■ **What needs to be done**
Please copy the entries below word for word.

*** Material provided

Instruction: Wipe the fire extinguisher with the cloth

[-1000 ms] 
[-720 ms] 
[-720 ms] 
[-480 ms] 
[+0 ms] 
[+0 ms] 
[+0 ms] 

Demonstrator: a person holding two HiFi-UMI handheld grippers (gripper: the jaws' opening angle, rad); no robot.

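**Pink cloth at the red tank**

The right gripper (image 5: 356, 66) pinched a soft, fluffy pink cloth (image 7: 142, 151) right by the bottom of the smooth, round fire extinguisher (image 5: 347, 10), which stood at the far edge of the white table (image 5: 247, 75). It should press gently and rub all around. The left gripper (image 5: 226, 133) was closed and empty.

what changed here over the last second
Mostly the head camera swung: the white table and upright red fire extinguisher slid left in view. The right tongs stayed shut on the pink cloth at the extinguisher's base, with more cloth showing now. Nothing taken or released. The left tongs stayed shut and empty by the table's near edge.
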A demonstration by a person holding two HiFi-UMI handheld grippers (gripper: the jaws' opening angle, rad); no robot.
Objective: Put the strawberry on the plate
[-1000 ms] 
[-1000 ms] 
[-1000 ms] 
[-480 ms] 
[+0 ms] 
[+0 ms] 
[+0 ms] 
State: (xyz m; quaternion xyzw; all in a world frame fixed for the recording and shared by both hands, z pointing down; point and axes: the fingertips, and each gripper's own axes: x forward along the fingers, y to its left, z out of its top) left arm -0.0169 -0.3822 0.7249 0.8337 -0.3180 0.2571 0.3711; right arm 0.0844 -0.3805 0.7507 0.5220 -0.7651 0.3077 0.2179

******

■ **Response to this task**
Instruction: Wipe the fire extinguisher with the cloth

[-1000 ms] 
[-720 ms] 
[-720 ms] 
[-480 ms] 
[+0 ms] 
[+0 ms] 
[+0 ms] 

Demonstrator: a person holding two HiFi-UMI handheld grippers (gripper: the jaws' opening angle, rad); no robot.

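**Pink cloth at the red tank**

The right gripper (image 5: 356, 66) pinched a soft, fluffy pink cloth (image 7: 142, 151) right by the bottom of the smooth, round fire extinguisher (image 5: 347, 10), which stood at the far edge of the white table (image 5: 247, 75). It should press gently and rub all around. The left gripper (image 5: 226, 133) was closed and empty.

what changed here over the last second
Mostly the head camera swung: the white table and upright red fire extinguisher slid left in view. The right tongs stayed shut on the pink cloth at the extinguisher's base, with more cloth showing now. Nothing taken or released. The left tongs stayed shut and empty by the table's near edge.
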A demonstration by a person holding two HiFi-UMI handheld grippers (gripper: the jaws' opening angle, rad); no robot.
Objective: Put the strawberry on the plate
[-1000 ms] 
[-1000 ms] 
[-1000 ms] 
[-480 ms] 
[+0 ms] 
[+0 ms] 
[+0 ms] 
State: (xyz m; quaternion xyzw; all in a world frame fixed for the recording and shared by both hands, z pointing down; point and axes: the fingertips, and each gripper's own axes: x forward along the fingers, y to its left, z out of its top) left arm -0.0169 -0.3822 0.7249 0.8337 -0.3180 0.2571 0.3711; right arm 0.0844 -0.3805 0.7507 0.5220 -0.7651 0.3077 0.2179

The output is finished.